▶ Action item:
Show me each line of the listing below where the word "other" appears.

Segment Start: Source data

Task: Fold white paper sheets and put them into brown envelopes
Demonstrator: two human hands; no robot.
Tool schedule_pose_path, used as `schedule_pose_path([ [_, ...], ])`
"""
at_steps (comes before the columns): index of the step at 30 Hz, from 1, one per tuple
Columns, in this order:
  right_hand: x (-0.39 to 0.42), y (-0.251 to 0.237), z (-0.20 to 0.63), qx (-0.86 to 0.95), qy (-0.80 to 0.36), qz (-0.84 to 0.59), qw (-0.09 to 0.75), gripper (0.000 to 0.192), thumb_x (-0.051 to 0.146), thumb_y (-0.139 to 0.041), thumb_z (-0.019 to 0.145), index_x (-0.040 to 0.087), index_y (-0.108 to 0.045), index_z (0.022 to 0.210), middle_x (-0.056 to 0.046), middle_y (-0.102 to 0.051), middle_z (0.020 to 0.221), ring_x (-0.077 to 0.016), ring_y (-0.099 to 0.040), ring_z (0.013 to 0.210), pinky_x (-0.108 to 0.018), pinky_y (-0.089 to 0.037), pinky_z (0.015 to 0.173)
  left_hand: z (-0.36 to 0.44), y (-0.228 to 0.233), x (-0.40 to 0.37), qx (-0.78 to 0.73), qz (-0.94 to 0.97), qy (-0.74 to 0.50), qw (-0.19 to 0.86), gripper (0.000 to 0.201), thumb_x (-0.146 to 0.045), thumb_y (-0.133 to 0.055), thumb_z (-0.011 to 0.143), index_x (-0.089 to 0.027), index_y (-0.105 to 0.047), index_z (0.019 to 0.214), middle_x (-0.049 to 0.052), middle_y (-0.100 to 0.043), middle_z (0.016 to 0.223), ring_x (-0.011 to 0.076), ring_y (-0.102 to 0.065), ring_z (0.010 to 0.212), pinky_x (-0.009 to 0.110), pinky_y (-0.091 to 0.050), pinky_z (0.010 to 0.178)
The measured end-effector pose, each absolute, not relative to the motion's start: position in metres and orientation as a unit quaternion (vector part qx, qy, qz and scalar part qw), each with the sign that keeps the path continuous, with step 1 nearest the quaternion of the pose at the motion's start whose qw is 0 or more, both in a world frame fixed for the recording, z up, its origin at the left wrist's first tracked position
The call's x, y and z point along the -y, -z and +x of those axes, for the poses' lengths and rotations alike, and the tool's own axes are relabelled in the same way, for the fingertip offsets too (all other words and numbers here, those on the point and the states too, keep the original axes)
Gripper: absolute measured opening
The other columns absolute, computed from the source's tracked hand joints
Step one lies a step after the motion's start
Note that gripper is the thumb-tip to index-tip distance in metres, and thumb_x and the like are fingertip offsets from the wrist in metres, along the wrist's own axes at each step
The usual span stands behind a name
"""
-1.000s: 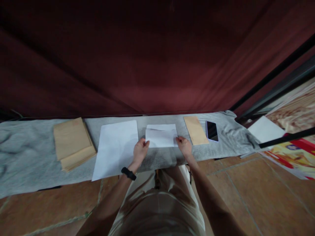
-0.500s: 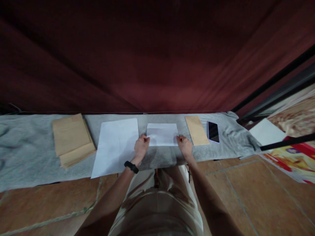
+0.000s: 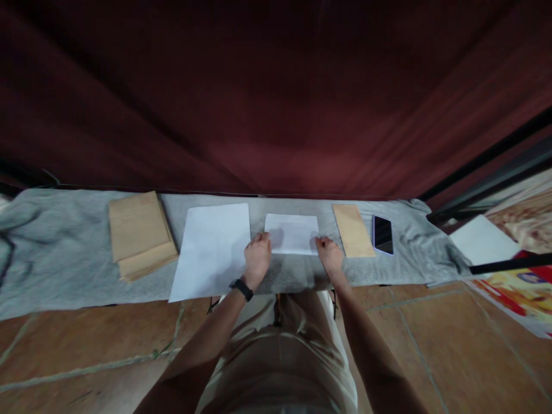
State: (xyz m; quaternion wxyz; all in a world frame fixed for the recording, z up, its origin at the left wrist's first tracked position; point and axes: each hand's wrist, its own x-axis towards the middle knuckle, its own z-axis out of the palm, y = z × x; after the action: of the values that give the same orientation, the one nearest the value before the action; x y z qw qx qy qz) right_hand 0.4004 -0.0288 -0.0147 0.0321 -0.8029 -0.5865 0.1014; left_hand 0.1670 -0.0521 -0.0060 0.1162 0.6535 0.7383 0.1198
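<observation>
Both hands press the folded white sheet [image 3: 292,234] flat on the grey cloth [image 3: 64,253], left hand [image 3: 257,259] and right hand [image 3: 330,256] curled at its near corners, apparently creasing; next likely needs a firm, even sweep along the fold.

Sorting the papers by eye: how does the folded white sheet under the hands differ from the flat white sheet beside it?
The folded white sheet is small and wider than deep; the flat white sheet is larger and unfolded. The left hand and right hand touch the folded one; the flat one lies untouched. Both lie on the grey cloth.
</observation>
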Motion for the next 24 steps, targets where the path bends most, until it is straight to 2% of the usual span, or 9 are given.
schedule_pose_path([
  [3,0.03,0.013,0.4,0.589,-0.1,-0.801,0.028,0.041,0.05,-0.046,0.105,0.021,-0.075,0.108,-0.011,-0.079,0.094,-0.0208,-0.074,0.091,-0.025,-0.048,0.075,0.17,0.011,0.058,-0.688,0.716,-0.112,0.034,0.046,-0.006,-0.038,0.094,-0.017,-0.06,0.133,0.019,-0.059,0.142,0.031,-0.062,0.12,0.046,-0.048,0.099],
  [6,0.031,0.013,0.4,0.593,-0.096,-0.799,0.026,0.042,0.05,-0.044,0.105,0.022,-0.075,0.109,-0.011,-0.078,0.095,-0.0204,-0.074,0.092,-0.024,-0.048,0.075,0.174,0.014,0.062,-0.622,0.776,-0.103,0.0,0.052,-0.001,-0.038,0.09,-0.016,-0.058,0.136,0.018,-0.05,0.154,0.0315,-0.051,0.136,0.049,-0.043,0.109],
  [11,0.03,0.015,0.401,0.598,-0.095,-0.795,0.024,0.043,0.051,-0.043,0.106,0.021,-0.075,0.107,-0.011,-0.078,0.096,-0.0207,-0.074,0.092,-0.024,-0.047,0.073,0.18,0.016,0.063,-0.53,0.842,-0.097,0.028,0.05,-0.005,-0.041,0.093,-0.016,-0.056,0.139,0.014,-0.053,0.153,0.0262,-0.048,0.142,0.046,-0.038,0.118],
  [24,0.033,0.02,0.401,0.608,-0.069,-0.79,0.042,0.041,0.048,-0.043,0.106,0.02,-0.074,0.105,-0.01,-0.079,0.095,-0.0211,-0.074,0.089,-0.024,-0.044,0.072,0.206,0.038,0.078,-0.472,0.876,-0.095,0.013,0.052,-0.007,-0.04,0.096,-0.008,-0.05,0.147,0.018,-0.049,0.156,0.0262,-0.041,0.149,0.048,-0.031,0.126],
])
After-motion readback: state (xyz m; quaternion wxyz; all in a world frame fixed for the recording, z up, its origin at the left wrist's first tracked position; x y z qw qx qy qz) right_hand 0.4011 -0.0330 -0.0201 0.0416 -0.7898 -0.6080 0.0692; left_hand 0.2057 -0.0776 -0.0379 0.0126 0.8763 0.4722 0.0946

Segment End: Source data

▶ Your response:
The call's x, y and z point along the -y, -z and +x of those axes, for the poses' lengths and rotations alike, and the tool's own axes are relabelled in the same way, for the fingertip offsets too (all other words and numbers here, those on the point and the states too, keep the original axes)
The other columns absolute, computed from the source's tracked hand joints

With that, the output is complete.